== TASK TO COMPLETE ==
Below are records that hold pictures; write out only the lines from their start through the line with "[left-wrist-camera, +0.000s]", exactly, and drop the pictures.

== STORED DATA ==

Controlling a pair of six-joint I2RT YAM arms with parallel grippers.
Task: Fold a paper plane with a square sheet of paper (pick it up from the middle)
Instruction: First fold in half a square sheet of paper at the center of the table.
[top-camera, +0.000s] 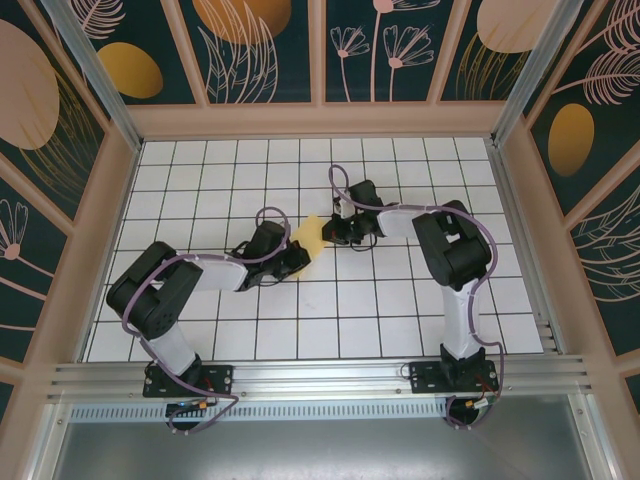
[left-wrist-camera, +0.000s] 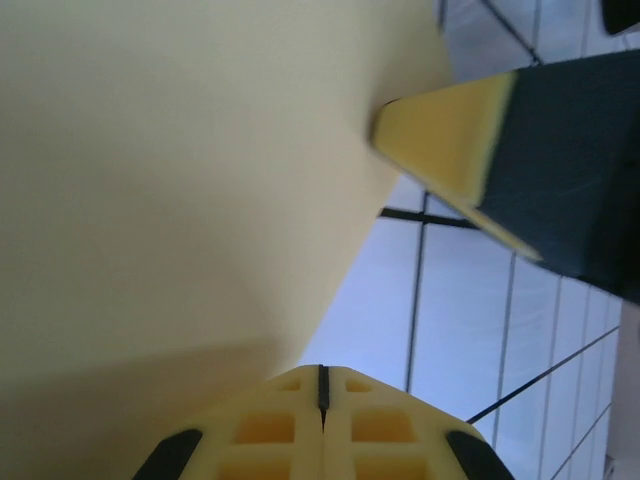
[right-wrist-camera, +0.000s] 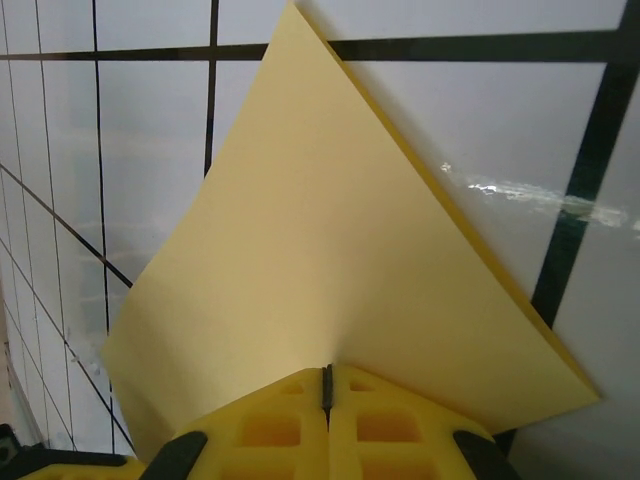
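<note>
R gripper (right-wrist-camera: 326, 374): jaws shut tight, square sheet of paper (right-wrist-camera: 320, 230) nipped at the seam betw. the tips, fanned up and away w/ one corner pointed at the far grid lines. L gripper (left-wrist-camera: 322, 374): jaws also closed; sheet edge is met at the tips, but whether it's pinched can't be told. A yellow-padded finger of the R gripper (left-wrist-camera: 445, 135) is pressed to the sheet's edge. From above, the sheet is seen betw. both grippers, mid-table (top-camera: 400, 300).
</note>
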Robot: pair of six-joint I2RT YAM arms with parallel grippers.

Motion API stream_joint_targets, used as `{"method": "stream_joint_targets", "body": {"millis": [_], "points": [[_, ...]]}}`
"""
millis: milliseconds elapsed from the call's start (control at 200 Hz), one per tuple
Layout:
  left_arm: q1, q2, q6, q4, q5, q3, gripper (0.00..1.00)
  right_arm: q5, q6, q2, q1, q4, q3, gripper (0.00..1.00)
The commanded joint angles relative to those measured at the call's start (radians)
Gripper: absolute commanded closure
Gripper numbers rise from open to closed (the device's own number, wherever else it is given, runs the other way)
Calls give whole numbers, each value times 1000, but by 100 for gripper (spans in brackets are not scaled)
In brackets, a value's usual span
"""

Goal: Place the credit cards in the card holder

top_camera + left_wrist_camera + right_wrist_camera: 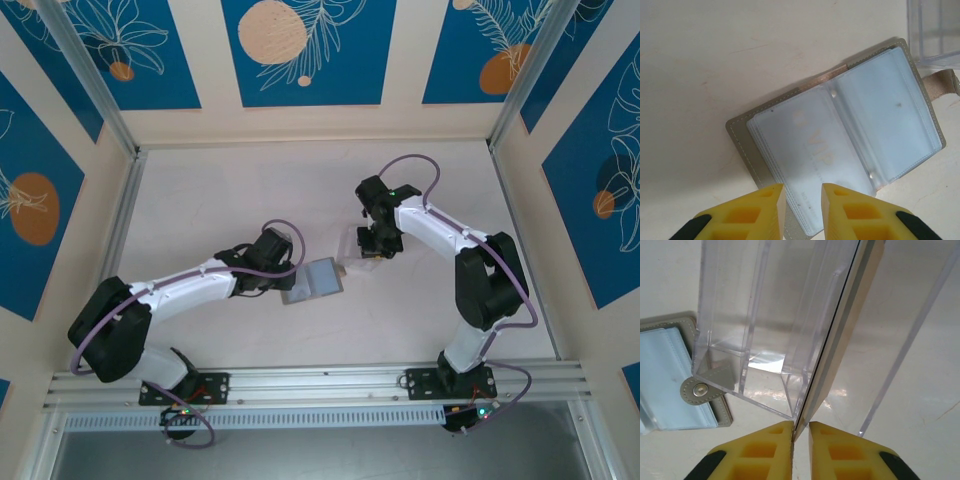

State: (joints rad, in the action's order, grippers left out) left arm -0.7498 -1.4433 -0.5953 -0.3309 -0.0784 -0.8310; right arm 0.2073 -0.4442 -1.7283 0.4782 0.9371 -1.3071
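On the desk (240, 200), between the two arms, we see the card holder (315, 280) lying open and flat, its clear sleeves (890, 115) facing up. In the left wrist view a pale card (815, 150) marked VIP sits inside the left-hand sleeve. The holder's strap (702, 390), with its round snap, sticks out towards a clear plastic box (755, 325) that stands just beside the holder on its right.

The left pincer (803, 192) sits at the holder's near corner. Its yellow fingers (765, 210) stand apart, and the edge of the sleeves passes under them rather than being pinched. We cannot tell whether they press on it.

The right pincer (800, 427) is at the box, and its two fingers are drawn almost together on the thin edge of a credit card (840, 340). This card is tan on its face, stands on edge and leans along a wall of the box. We see it clenched between the tips.
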Motion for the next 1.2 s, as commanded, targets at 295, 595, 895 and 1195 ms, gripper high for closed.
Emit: {"method": "stream_joint_targets", "body": {"millis": [295, 595, 895, 1195], "points": [[8, -5, -3, -4, 11, 7, 75, -17, 12, 51, -4, 28, 30, 84], [8, -6, -2, -7, 9, 6, 75, -62, 15, 105, -19, 29, 52, 98], [9, -7, 2, -8, 9, 0, 75, -73, 12, 81, -68, 17, 48, 100], [9, -6, 4, -8, 12, 3, 75, -93, -21, 129, -99, 2, 91, 100]]}}
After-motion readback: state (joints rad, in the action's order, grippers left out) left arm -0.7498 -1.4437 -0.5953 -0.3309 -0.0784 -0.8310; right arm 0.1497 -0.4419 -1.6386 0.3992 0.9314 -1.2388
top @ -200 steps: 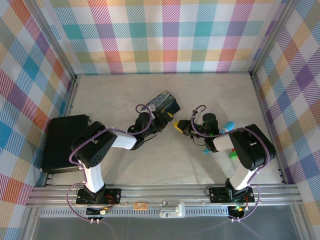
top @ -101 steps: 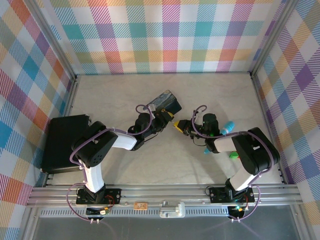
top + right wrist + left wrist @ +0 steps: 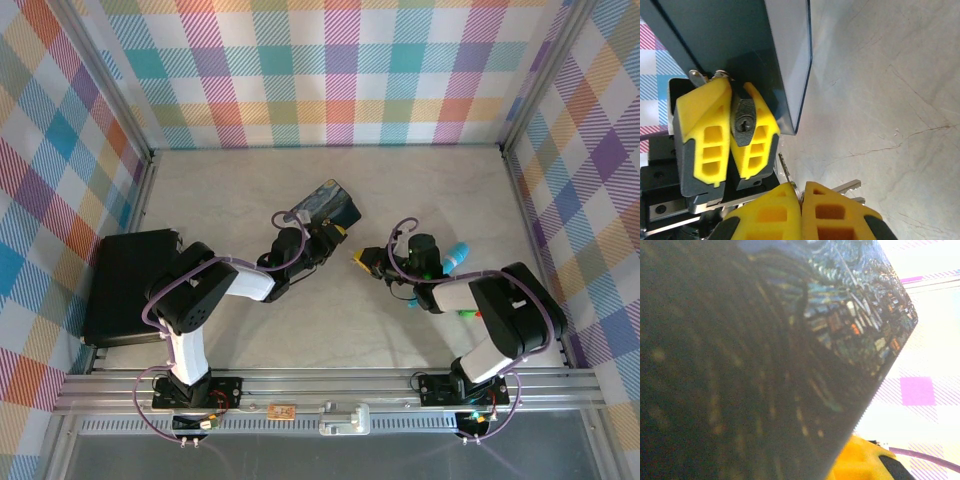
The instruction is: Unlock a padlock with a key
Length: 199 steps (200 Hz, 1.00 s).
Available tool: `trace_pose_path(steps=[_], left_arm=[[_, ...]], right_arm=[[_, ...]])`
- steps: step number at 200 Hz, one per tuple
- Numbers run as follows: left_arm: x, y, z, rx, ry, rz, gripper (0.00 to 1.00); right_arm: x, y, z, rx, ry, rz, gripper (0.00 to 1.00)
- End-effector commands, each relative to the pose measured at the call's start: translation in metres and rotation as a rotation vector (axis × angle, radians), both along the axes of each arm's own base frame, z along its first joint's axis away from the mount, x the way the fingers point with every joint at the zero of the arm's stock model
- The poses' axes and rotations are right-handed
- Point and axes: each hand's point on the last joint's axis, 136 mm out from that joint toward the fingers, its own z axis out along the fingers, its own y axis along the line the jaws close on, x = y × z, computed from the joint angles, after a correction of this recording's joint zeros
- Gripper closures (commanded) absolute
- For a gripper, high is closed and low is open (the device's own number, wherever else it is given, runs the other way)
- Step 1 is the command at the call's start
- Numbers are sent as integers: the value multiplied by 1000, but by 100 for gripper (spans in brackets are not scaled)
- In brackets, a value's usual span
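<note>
Left tool (image 3: 733, 95) grips the padlock (image 3: 743, 122); right tool (image 3: 801, 196) pinches the key (image 3: 849, 186).

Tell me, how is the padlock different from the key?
The padlock is dark and chunky, with a keyhole in its face; the key is thin, flat and silvery. The padlock is squeezed in the left gripper, while the key sticks out sideways from the shut right gripper. Both are tiny and both are held by yellow grippers. They are apart, not touching.
</note>
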Motion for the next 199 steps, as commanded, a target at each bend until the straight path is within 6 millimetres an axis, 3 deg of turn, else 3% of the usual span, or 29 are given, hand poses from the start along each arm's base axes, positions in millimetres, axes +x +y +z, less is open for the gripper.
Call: trace_pose_path(steps=[1,83,160,199], left_arm=[[-1,-3,-1,0,-12,5,100],[-3,-8,1,-7,-8,-4,100],[-2,-8,5,-15,-17,1,100],[-2,-9,8,-25,-24,-1,100]], right_arm=[[3,2,23,12,-106,10,100],[10,11,33,45,-137,39,100],[7,5,16,2,-89,14,100],[7,5,17,-1,-90,12,100]])
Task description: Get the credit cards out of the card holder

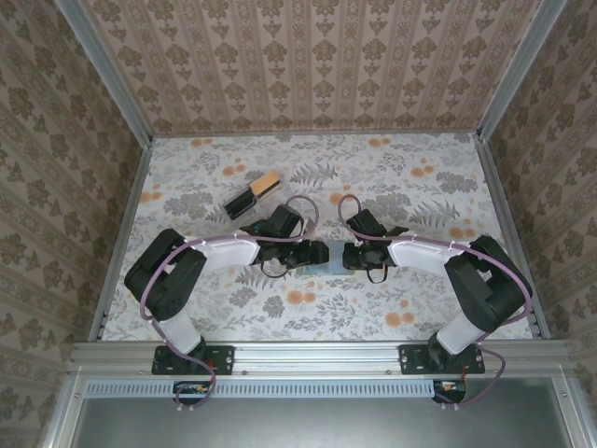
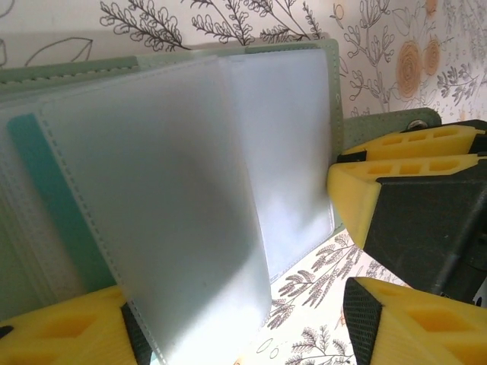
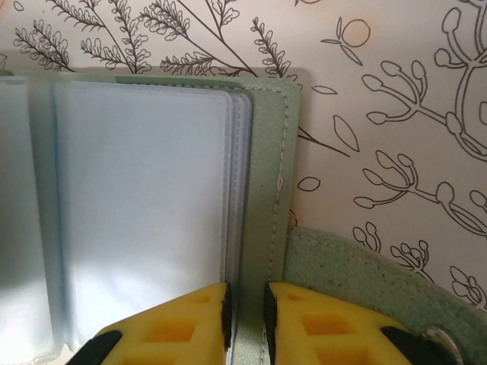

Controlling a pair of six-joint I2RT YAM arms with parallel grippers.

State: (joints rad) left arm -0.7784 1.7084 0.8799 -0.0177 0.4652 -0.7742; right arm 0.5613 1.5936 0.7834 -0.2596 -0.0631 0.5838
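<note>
Right claw point(image 3: 247, 308) pinches the card holder point(image 3: 266, 167) at its 3 o'clock edge, seen from overhead, to hold it open, letting the spread left claw point(image 2: 228, 334) reach a plastic sleeve point(image 2: 167, 198).

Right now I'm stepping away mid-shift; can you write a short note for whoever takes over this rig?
left gripper: open, a frosted sleeve page between its fingers.
right gripper: shut on the card holder at its green cover edge.
The holder lies open on the table between the arms.
Done: holder opened.
Left: pull out the credit cards; a teal edge inside one sleeve may be one.
</note>
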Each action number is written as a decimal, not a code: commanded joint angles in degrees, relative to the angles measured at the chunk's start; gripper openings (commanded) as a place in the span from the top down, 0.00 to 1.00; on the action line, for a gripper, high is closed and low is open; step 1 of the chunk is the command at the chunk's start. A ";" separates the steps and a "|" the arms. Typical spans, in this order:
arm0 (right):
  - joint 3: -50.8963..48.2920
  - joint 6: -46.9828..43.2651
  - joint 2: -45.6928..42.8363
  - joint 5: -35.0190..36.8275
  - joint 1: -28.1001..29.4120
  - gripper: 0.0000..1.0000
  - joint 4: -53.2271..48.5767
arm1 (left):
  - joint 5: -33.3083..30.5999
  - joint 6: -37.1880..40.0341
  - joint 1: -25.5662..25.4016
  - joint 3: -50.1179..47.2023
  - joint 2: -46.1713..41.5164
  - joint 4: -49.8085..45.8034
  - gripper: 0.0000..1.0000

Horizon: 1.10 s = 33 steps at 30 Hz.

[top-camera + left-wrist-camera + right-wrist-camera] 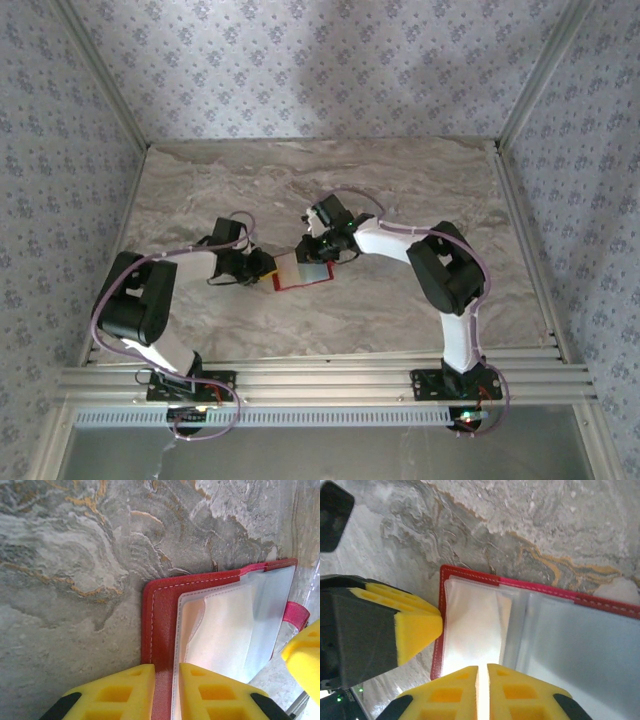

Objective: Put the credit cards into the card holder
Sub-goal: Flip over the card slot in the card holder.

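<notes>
The red card holder [300, 273] lies open on the marble table, its clear plastic sleeves facing up. My left gripper [267, 268] is shut on the holder's left edge: in the left wrist view the red cover [160, 615] and a sleeve edge sit pinched between the yellow fingers [125, 690]. My right gripper [482, 675] is shut on a pale credit card [472, 625]. That card reaches from the fingertips into the left sleeve of the holder [470, 574]. The card's pale face also shows through the sleeve in the left wrist view [220, 630].
The left gripper's yellow finger [417, 627] presses close beside the holder's left rim. The right gripper's finger [305, 652] shows at the holder's strap side. Bare marble table [400, 180] spreads all round; patterned walls and metal rails [320, 380] enclose it.
</notes>
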 commanded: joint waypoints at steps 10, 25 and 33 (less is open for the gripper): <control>2.84 -0.11 5.52 2.47 4.66 0.86 -1.91 | -1.72 0.58 -1.07 0.15 2.13 -2.75 0.79; 3.23 -5.13 -8.79 15.53 -1.36 0.60 -15.32 | -3.22 2.67 -4.75 2.61 3.33 -4.86 0.78; 10.90 -9.92 -8.78 30.52 -9.73 0.48 -29.07 | -2.95 2.41 -5.02 2.70 4.03 -4.68 0.78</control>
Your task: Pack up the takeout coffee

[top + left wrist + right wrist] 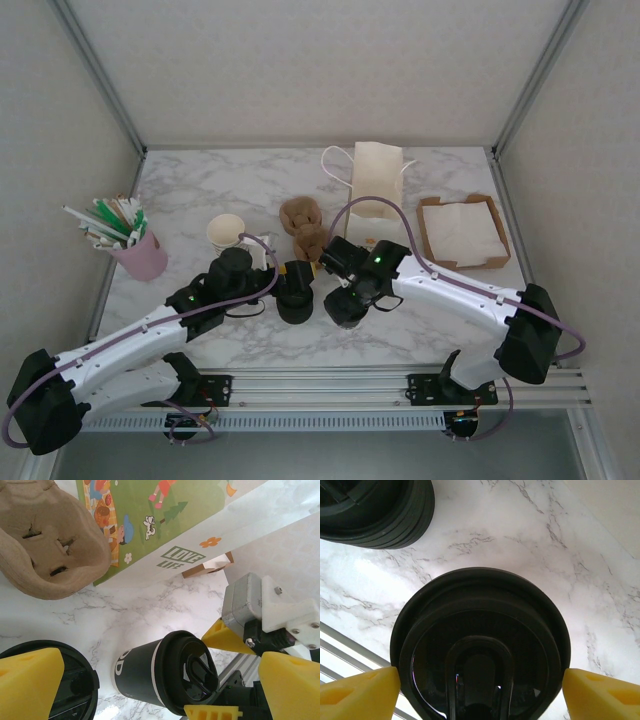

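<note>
Black-lidded takeout coffee (480, 650) sits right under the R wrist cam, upright on the marble counter (530, 540). Right pincer (480, 692) straddles it, w/ yellow fingertips (360, 692) at 9 and 3 o'clock of the lid rim, right at its edge. Can't tell if they press the rim or stand just off it, so clamped vs let go is unclear. Squat stack of black lids (375, 510) is at 11 o'clock in that view, near the cup but apart from it.

L wrist cam: cup has a dark wall w/ white logo, lid on. Left pincer (288, 278) is spread wide and released, gripping nothing, and hangs over the lid stack.

Top cam, from the coffee (counter centre, toward the near edge):
- lid stack at 9, just beside
- brown pulp-like piece (303, 225) at 11, near
- stack of cream cups (226, 232) at 10
- pink cup (143, 258) w/ straws (110, 218) at 9, well apart, by the L edge
- paper bag (375, 175) at 12–1, standing, handles up, printed picnic art on one side
- cardboard tray (428, 245) w/ napkins (465, 230) at 2
</note>
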You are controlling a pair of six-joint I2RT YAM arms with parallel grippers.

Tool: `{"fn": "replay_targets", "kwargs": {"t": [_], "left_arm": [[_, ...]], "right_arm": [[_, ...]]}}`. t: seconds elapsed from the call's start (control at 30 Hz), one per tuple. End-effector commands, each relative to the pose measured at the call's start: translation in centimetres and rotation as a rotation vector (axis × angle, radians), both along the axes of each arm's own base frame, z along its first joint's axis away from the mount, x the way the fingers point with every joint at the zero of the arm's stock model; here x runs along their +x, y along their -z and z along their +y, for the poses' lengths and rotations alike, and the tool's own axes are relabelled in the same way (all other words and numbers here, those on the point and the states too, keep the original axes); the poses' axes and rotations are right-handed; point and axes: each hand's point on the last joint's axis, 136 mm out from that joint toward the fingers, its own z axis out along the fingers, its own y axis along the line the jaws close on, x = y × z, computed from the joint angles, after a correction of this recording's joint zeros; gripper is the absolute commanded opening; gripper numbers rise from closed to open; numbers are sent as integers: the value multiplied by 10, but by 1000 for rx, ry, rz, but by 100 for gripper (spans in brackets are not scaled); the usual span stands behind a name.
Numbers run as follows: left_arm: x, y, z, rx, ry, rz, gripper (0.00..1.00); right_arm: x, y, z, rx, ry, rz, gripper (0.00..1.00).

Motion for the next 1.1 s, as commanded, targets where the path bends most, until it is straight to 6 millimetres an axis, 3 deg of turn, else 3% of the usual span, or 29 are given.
{"fn": "replay_targets", "kwargs": {"t": [0.0, 0.17, 0.3, 0.57, 0.7, 0.73, 0.83, 1.07], "left_arm": [[-2, -7, -5, -16, 21, 2, 99], [-5, -8, -10, -19, 50, 22, 87], [-8, -8, -17, -16, 82, 49, 69], [-20, -3, -55, 33, 177, 72, 35], [-23, 8, -74, 62, 218, 90, 19], [-23, 12, -76, 69, 221, 99, 16], [-21, 27, -78, 97, 215, 131, 9], [-21, 45, -80, 111, 210, 174, 8]], "right_arm": [[-4, -20, 1, 38, 8, -14, 87], [-2, -34, -9, 68, 71, -44, 87], [0, -44, -25, 145, 175, -51, 76], [-5, -54, -48, 411, 346, 16, 39], [-13, -46, -46, 529, 394, 102, 4], [-12, -43, -48, 543, 413, 112, 0], [-15, -31, -47, 580, 444, 154, 0], [-13, -12, -41, 632, 473, 218, 0]]}}
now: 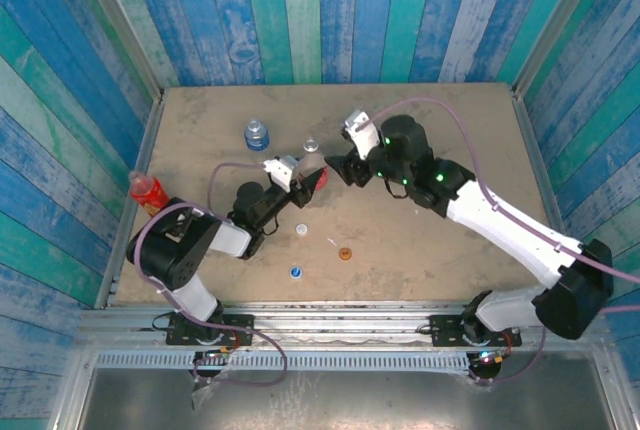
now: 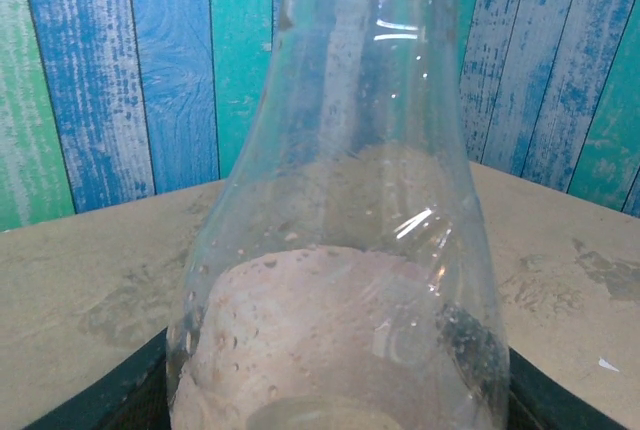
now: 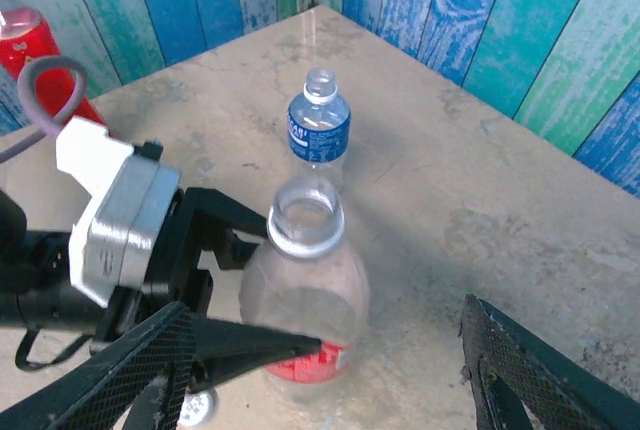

== ANSWER FOR THE TASK ==
Controlling a pair of six-joint I2RT YAM arms with parallel grippers.
Task: Fold a paper plane with a square sheet of paper (pick it up from the middle)
Instruction: First fold in half a square sheet of paper at the center of the table.
[top-camera, +0.000s] 
[left-wrist-camera, +0.000s] 

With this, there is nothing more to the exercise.